Prediction of Mobile Model Price using Machine Learning Techniques
Kumuda S1, Vishal Karur2, Karthick Balaje S E.3

1Kumuda*, Department of Electronics and Communication, NIE Institute of Technology, Mysore (Karnataka), India.
2Vishal Karur, Department of Electronics and Communication, JSS Academy of Technical Education, Bengaluru (Karnataka), India.
3Karthick Balaje S E., Department of Electronics and Communication, Karunya Institute of Technology and Sciences, Coimbatore (Tamil Nadu), India.

Manuscript received on October 20, 2021. | Revised Manuscript received on October 30, 2021. | Manuscript published on October 30, 2021. | PP: 273-275 | Volume-11 Issue-1, October 2021. | Retrieval Number: 100.1/ijeat.A32191011121 | DOI: 10.35940/ijeat.A3219.1011121
Open Access | Ethics and Policies | Cite | Mendeley
© The Authors. Blue Eyes Intelligence Engineering and Sciences Publication (BEIESP). This is an open access article under the CC BY-NC-ND license (http://creativecommons.org/licenses/by-nc-nd/4.0/)

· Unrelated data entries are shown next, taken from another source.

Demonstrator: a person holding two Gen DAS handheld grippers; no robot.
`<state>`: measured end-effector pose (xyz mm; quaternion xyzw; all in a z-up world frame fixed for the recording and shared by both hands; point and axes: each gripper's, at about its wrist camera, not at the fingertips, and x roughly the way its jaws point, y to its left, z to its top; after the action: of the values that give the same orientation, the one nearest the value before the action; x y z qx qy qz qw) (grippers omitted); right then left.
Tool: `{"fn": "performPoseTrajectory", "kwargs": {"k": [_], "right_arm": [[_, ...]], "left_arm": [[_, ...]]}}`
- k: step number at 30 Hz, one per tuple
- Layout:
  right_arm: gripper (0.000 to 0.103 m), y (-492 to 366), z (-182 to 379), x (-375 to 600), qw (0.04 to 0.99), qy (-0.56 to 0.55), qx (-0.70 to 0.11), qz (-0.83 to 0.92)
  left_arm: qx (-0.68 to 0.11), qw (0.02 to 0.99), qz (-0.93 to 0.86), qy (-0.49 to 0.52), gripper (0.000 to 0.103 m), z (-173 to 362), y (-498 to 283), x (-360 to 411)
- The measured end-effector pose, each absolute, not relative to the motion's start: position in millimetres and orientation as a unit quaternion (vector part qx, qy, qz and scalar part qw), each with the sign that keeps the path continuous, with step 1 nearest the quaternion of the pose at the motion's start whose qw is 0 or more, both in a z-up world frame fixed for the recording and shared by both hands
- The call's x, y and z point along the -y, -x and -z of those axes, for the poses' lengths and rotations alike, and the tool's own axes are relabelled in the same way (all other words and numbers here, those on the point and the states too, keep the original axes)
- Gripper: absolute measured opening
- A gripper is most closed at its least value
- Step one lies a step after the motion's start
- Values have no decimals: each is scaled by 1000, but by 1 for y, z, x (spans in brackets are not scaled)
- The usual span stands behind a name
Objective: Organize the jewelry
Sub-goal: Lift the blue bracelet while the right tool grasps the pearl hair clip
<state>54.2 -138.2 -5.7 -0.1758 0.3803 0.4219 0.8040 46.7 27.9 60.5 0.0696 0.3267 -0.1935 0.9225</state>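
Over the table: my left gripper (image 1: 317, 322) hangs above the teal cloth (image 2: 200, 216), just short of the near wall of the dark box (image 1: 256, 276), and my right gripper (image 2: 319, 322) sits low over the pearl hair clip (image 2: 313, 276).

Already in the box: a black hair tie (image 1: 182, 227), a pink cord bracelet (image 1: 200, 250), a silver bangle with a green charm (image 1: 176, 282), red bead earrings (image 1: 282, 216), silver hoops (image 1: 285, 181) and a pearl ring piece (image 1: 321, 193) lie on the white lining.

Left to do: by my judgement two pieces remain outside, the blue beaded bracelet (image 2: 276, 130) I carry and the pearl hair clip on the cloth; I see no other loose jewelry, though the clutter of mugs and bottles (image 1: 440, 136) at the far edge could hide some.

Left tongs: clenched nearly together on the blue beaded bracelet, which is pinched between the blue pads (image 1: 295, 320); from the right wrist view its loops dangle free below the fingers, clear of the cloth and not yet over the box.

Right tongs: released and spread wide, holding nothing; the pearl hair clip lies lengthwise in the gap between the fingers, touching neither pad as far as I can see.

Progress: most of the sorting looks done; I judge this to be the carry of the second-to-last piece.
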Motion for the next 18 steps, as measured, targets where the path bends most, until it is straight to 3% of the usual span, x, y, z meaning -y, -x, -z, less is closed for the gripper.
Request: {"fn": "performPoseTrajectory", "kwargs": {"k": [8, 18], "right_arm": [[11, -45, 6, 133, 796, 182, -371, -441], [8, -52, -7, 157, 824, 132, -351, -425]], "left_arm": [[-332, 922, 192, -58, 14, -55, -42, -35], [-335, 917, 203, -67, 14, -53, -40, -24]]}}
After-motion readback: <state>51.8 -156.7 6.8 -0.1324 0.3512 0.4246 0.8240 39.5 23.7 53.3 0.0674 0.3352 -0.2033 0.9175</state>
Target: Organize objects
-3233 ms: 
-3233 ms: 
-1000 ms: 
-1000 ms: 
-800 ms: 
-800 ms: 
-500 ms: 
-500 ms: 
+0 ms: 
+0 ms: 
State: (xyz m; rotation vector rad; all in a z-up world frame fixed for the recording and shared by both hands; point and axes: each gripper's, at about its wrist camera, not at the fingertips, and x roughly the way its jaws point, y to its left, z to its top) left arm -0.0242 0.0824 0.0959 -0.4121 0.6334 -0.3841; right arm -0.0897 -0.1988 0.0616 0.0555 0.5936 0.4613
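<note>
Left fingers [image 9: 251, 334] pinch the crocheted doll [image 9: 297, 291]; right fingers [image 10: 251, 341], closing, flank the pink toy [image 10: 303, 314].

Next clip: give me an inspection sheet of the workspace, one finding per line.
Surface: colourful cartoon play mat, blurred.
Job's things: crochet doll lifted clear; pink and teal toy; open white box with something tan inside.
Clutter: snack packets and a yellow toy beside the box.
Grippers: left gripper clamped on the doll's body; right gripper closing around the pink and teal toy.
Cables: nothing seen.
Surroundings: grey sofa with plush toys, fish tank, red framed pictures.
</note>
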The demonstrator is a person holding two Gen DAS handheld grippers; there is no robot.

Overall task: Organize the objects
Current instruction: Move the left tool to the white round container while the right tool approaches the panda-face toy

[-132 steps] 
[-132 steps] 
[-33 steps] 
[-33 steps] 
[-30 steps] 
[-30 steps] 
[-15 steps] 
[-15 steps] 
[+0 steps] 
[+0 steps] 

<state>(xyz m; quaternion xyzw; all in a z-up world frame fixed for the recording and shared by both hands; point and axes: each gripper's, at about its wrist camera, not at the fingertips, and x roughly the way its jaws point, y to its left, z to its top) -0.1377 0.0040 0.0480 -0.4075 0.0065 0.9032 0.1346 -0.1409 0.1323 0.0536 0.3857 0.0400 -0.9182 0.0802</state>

Abstract: Mobile phone has become a common commodity and usually the most common purchased item. Thousands of types of mobiles are released every year with new features and new specification and new designs. So the real question is prediction is that what is the real price of the mobile and to estimate the price of the mobile within the market for optimal marketing and successful launch of the product. Price has become a major factor for development of any product and its sustainability in the market. Mobile prices also impact the marketing of the mobile and also its popularity with other competitors. With the available specifications and desired designs, money is also an important factor to survive within the market. Customer usually sees that they are able to buy with the specification with the given estimated price or not. So to estimating the price is an important factor before releasing the mobile and also to know about the market and competitors. In this Prediction, Dataset is collected from the existing market and different algorithms are applied to reduce the complexity and also identify the major selection features and get the best comparison within the data. This Tool is used to find the best price with maximum specifications. 
Keywords: Machine Learning, Data Collection, Forward Selection, Backward Selection.